Exercise details >>
Please write out only the lines from the one containing "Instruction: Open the" through the last line of the listing. Do not include pictures.

Provided material >>

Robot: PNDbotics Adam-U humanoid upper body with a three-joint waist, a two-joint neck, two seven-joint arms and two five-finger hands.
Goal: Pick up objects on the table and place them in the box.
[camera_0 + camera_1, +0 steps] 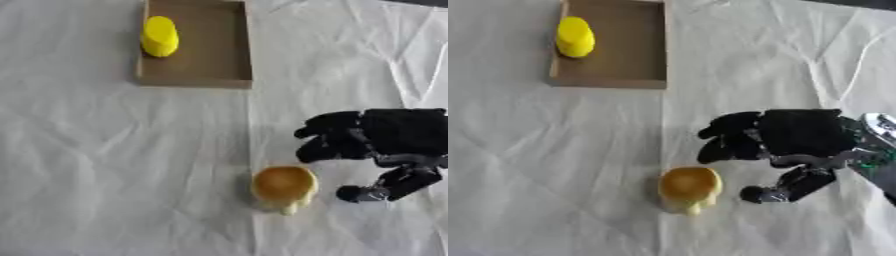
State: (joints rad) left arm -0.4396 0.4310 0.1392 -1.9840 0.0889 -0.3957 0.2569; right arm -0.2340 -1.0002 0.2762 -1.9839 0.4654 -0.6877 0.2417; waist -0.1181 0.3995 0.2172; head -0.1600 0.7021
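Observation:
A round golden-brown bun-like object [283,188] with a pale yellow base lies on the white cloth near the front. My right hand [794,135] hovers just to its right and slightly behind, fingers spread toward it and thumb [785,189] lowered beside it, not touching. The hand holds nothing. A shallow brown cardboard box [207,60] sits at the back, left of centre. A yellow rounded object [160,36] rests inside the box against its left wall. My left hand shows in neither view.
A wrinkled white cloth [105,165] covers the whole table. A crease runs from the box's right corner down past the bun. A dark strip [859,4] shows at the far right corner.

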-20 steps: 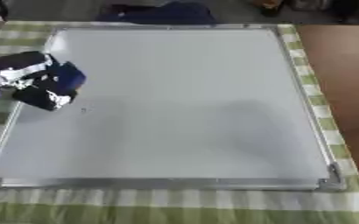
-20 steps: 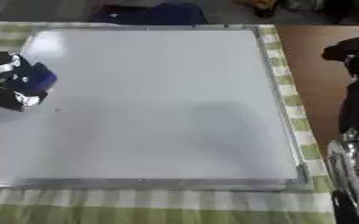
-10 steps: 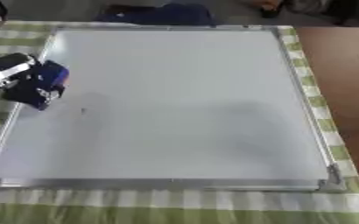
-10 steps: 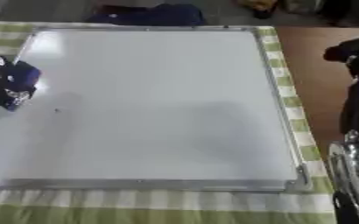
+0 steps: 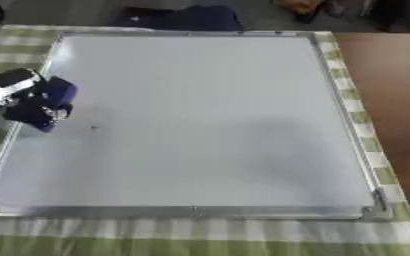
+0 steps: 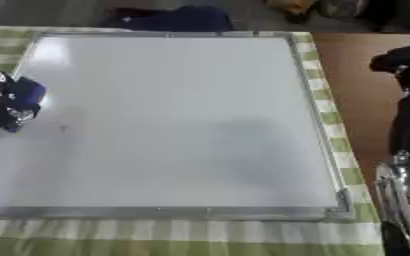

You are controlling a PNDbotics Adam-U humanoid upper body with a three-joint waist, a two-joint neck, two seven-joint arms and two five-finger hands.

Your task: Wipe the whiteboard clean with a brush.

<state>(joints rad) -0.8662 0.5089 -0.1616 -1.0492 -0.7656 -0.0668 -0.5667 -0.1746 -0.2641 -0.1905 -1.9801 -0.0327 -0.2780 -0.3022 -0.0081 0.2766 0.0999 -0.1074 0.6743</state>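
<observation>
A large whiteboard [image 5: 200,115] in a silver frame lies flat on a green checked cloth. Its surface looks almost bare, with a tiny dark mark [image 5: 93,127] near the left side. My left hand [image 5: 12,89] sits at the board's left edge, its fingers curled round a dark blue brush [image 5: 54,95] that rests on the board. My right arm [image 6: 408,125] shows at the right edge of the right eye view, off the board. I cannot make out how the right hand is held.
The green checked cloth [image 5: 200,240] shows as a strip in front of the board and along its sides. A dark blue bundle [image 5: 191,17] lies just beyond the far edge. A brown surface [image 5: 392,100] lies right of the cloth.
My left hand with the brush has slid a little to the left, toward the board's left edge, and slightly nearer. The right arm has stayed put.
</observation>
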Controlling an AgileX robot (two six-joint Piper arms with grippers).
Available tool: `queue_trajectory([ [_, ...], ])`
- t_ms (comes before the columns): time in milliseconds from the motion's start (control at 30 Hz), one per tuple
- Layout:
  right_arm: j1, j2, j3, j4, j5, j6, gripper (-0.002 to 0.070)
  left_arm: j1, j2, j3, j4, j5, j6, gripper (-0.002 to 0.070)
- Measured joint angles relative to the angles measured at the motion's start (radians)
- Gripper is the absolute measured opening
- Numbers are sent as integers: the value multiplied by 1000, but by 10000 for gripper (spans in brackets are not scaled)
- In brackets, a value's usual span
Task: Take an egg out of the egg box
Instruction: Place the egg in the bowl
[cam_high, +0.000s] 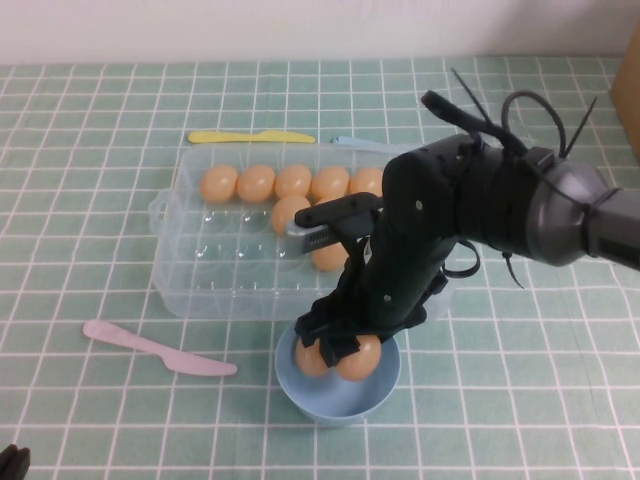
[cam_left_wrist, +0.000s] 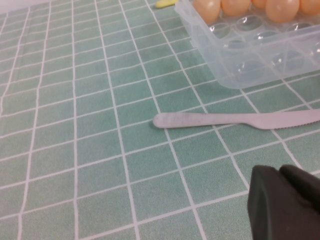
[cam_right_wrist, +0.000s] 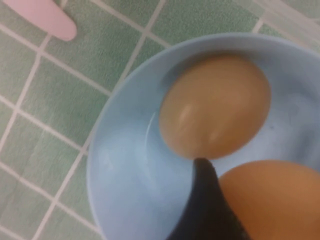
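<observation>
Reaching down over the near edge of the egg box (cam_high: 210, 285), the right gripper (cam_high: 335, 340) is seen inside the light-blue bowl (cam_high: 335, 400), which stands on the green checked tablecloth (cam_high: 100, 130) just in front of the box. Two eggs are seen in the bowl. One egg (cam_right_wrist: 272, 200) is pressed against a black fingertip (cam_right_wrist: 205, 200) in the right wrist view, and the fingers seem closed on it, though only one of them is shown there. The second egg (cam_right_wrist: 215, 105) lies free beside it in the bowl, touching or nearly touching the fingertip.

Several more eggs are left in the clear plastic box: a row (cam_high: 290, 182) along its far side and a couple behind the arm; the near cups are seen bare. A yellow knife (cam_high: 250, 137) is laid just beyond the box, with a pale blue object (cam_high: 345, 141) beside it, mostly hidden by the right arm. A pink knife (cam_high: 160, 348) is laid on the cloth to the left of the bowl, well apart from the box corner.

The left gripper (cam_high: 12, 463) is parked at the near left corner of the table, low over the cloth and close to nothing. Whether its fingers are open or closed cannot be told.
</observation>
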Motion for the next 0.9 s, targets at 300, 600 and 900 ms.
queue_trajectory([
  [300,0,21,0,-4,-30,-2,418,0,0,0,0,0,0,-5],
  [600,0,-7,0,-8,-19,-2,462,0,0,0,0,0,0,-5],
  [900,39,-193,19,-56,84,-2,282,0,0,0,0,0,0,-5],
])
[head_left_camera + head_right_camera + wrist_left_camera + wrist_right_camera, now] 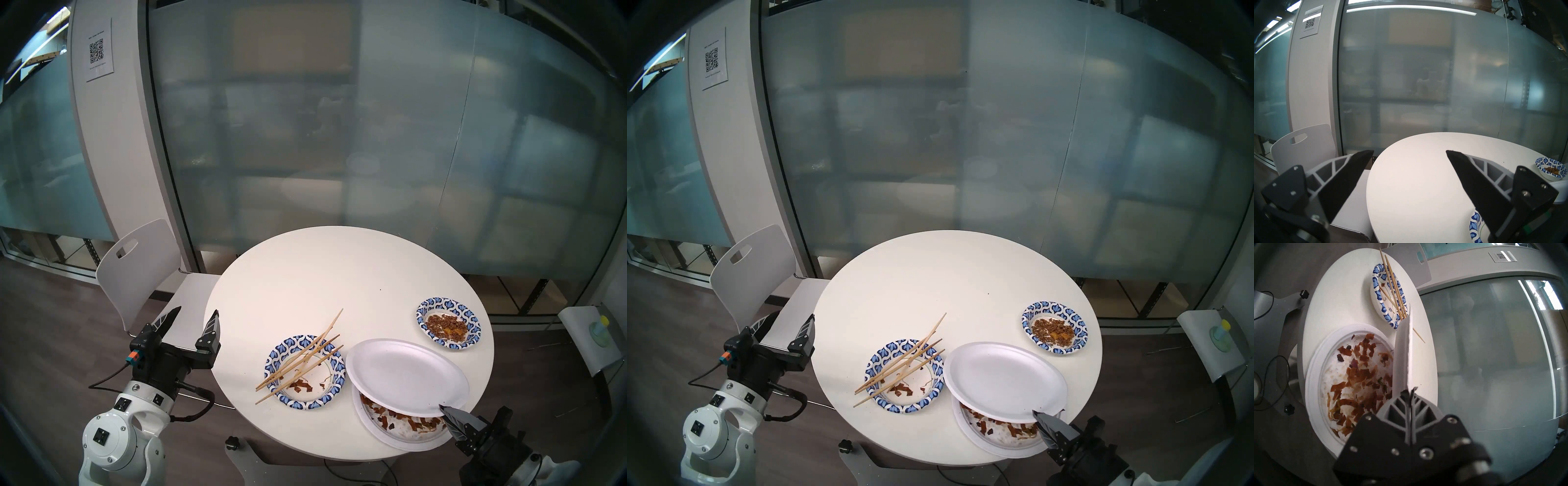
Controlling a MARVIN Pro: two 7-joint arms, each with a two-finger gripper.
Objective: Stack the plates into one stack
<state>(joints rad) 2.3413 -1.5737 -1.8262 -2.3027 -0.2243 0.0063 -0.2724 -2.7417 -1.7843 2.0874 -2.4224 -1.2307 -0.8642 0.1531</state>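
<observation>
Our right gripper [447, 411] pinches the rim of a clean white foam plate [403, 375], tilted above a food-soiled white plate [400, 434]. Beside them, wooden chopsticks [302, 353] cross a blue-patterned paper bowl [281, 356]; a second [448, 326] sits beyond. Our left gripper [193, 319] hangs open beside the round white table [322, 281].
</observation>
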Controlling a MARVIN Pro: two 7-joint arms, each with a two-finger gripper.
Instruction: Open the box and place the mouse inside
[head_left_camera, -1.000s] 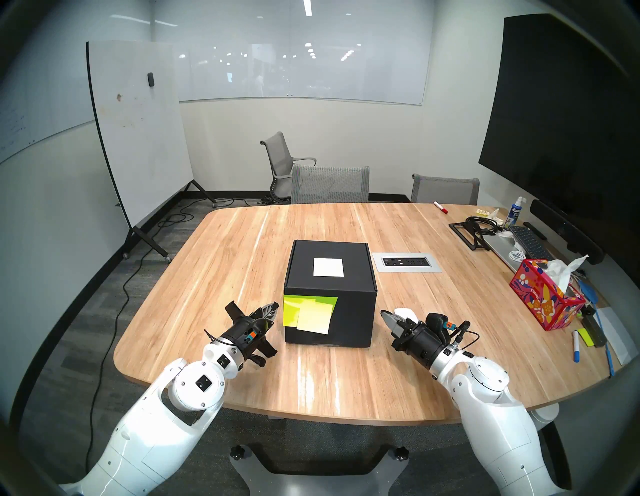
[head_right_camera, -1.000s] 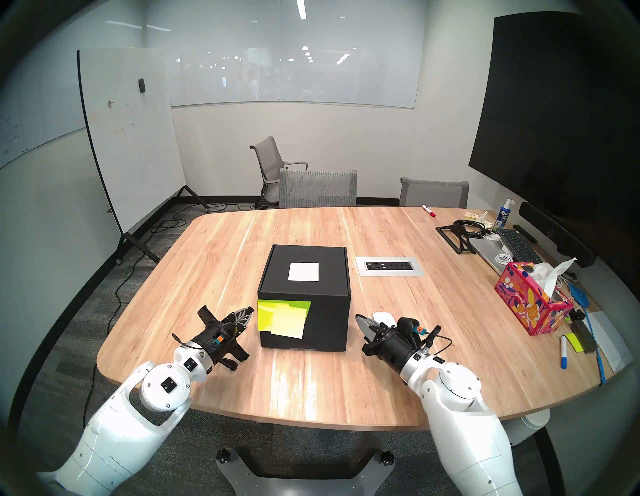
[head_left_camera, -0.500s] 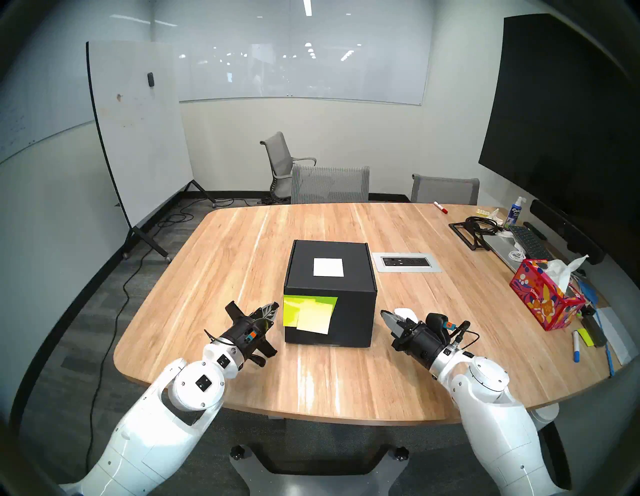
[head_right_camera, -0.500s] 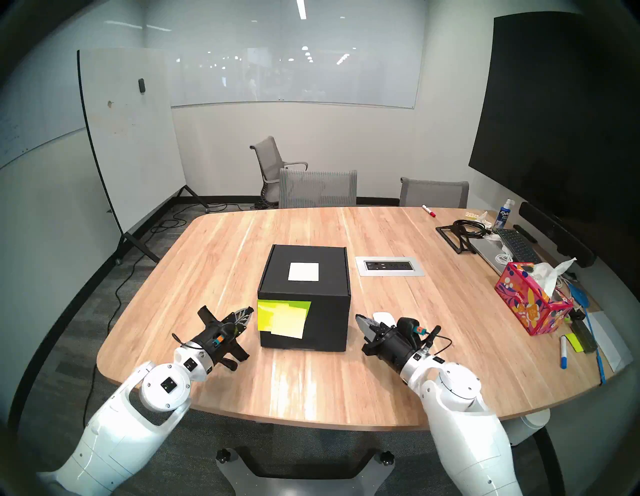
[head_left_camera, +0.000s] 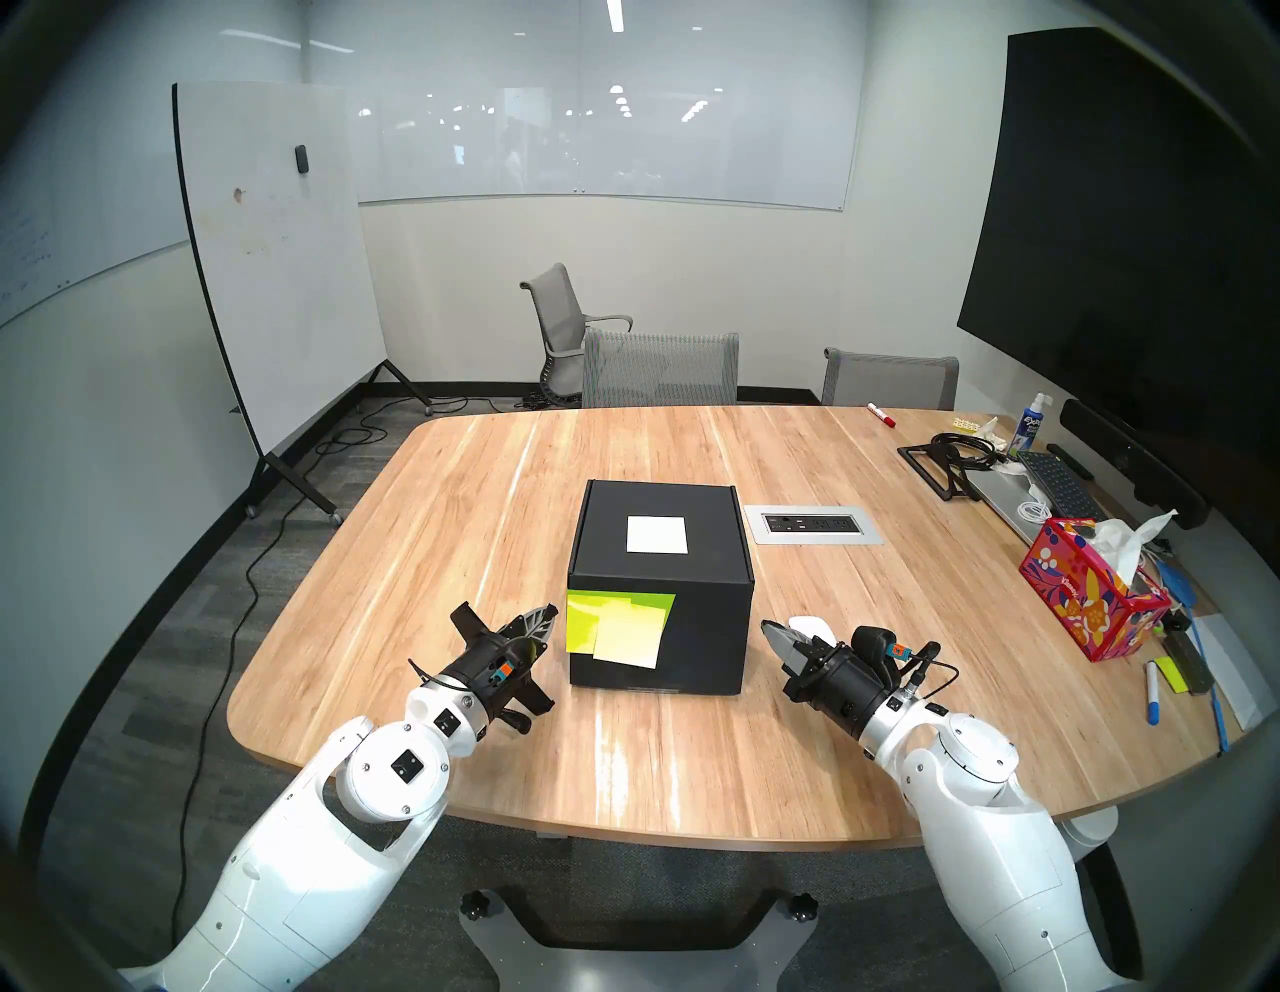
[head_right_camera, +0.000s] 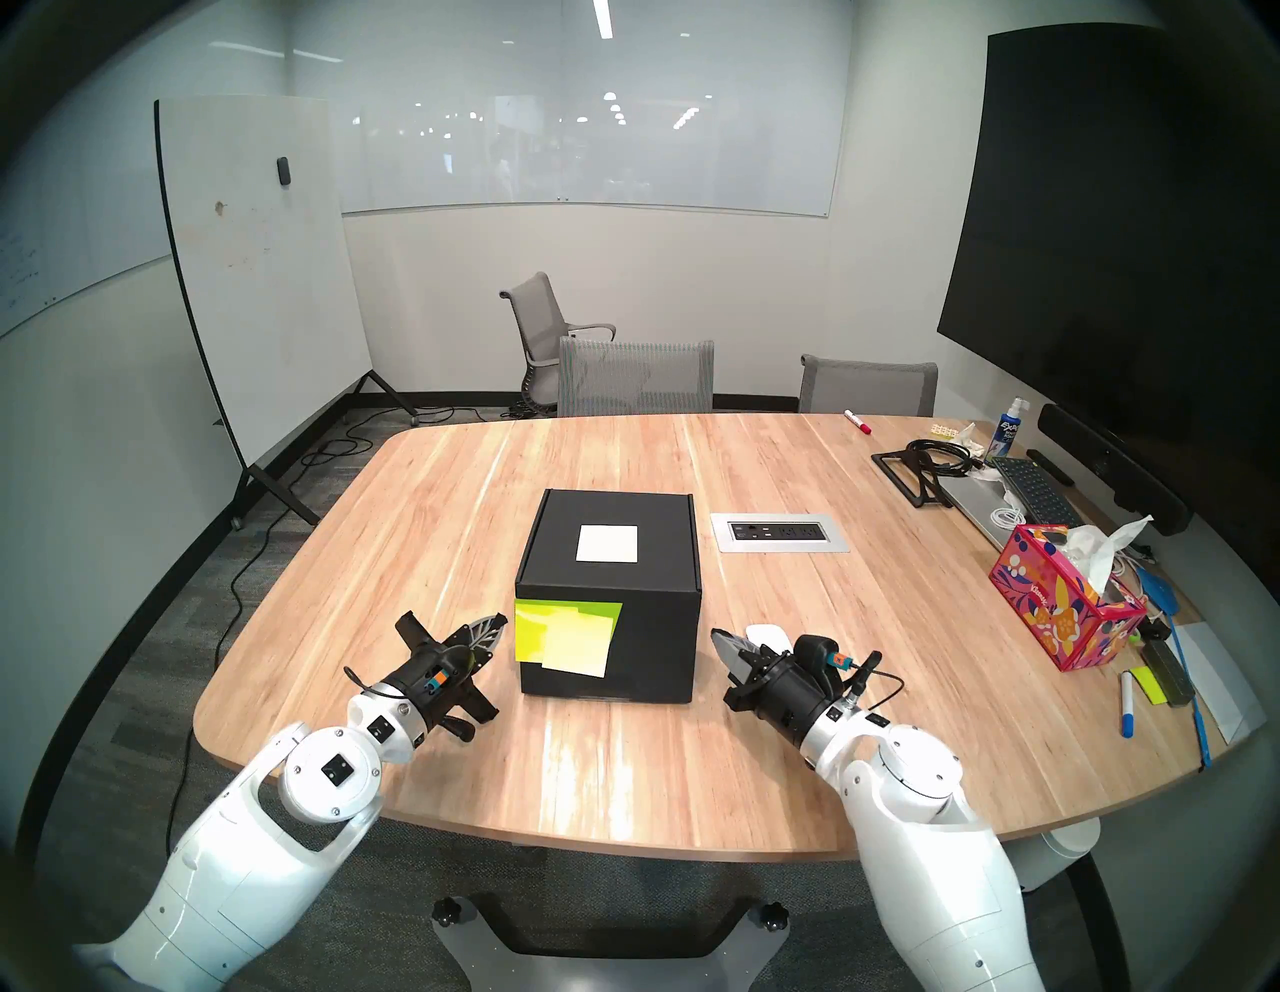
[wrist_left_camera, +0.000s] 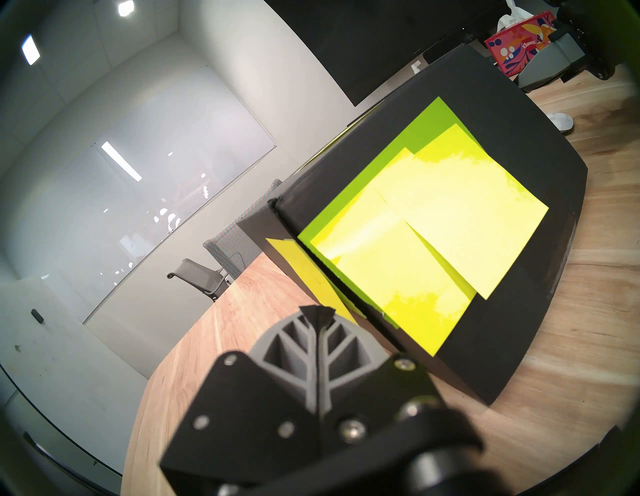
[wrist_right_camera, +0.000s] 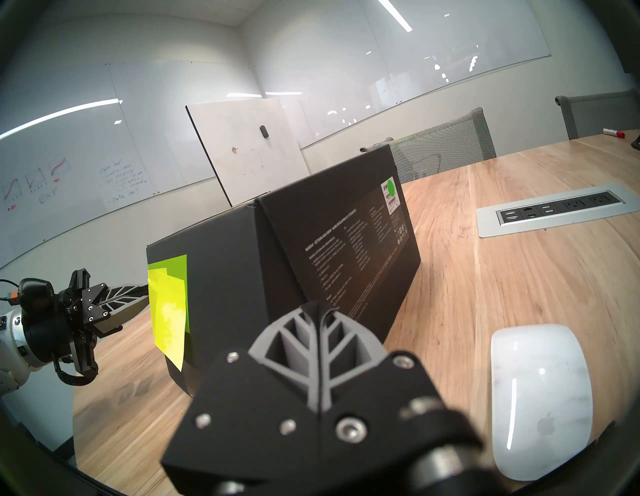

Exercise response >>
Instruction: Open the box and place the mouse inside
[head_left_camera, -1.000s] 
[head_right_camera, -1.000s] 
[head_left_camera, -0.500s] 
[head_right_camera, -0.500s] 
[head_left_camera, +0.000s] 
[head_right_camera, +0.000s] 
[wrist_left_camera, +0.000s] 
[wrist_right_camera, +0.000s] 

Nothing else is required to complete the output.